In your reply, reproduce the lines from the first one below to the line containing "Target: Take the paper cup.", inclusive, exactly as they stand.

[Source data]
Start of Block

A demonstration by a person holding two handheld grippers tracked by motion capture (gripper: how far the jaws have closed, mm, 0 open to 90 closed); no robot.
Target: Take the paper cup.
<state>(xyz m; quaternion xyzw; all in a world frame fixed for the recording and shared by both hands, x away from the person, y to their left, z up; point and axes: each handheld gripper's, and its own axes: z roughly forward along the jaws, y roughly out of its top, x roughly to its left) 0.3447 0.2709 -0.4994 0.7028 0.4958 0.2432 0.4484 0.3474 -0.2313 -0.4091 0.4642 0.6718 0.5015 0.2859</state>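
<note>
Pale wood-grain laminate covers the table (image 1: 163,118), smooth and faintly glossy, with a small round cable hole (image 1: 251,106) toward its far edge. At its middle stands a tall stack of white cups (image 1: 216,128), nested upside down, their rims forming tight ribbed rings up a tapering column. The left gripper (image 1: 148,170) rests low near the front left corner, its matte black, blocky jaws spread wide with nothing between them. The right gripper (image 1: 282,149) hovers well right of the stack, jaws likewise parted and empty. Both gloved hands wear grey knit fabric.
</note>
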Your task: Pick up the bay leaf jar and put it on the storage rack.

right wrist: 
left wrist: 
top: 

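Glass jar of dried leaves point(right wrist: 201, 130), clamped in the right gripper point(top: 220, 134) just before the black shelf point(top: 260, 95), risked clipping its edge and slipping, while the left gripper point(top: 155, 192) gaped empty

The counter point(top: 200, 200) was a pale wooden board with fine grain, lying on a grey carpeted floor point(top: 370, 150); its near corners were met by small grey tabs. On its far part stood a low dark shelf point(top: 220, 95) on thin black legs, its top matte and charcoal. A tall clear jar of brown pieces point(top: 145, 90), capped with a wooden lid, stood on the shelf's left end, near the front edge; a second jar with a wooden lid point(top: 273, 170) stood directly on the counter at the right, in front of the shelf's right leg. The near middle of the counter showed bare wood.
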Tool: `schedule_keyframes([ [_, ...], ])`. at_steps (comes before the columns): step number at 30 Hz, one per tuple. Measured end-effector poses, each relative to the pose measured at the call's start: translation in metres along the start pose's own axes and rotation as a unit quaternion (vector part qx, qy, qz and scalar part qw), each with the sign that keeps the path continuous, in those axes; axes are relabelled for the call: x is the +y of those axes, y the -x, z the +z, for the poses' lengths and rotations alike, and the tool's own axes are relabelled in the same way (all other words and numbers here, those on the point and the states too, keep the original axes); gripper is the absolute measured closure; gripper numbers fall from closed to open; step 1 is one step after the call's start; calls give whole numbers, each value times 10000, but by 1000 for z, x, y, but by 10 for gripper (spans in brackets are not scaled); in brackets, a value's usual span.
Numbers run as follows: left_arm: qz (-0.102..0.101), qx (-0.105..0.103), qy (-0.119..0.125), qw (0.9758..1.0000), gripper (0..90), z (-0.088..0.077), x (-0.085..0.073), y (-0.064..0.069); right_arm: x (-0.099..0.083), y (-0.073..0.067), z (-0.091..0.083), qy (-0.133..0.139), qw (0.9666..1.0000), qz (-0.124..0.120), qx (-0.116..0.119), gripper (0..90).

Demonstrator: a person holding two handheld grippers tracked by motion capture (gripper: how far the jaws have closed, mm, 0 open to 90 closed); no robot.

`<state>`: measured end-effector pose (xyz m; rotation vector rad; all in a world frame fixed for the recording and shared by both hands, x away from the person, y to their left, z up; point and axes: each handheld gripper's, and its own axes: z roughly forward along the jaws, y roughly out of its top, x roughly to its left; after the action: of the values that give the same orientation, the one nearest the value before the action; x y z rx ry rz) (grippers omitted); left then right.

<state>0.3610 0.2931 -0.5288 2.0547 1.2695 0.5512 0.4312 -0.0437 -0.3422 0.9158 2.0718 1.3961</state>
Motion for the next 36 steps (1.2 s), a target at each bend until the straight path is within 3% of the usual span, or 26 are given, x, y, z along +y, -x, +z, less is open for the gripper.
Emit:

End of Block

SOLUTION TO THIS EXERCISE.
A demonstration by a person holding two handheld grippers tracked by motion capture (gripper: how far the jaws have closed, mm, 0 open to 90 closed); no robot.
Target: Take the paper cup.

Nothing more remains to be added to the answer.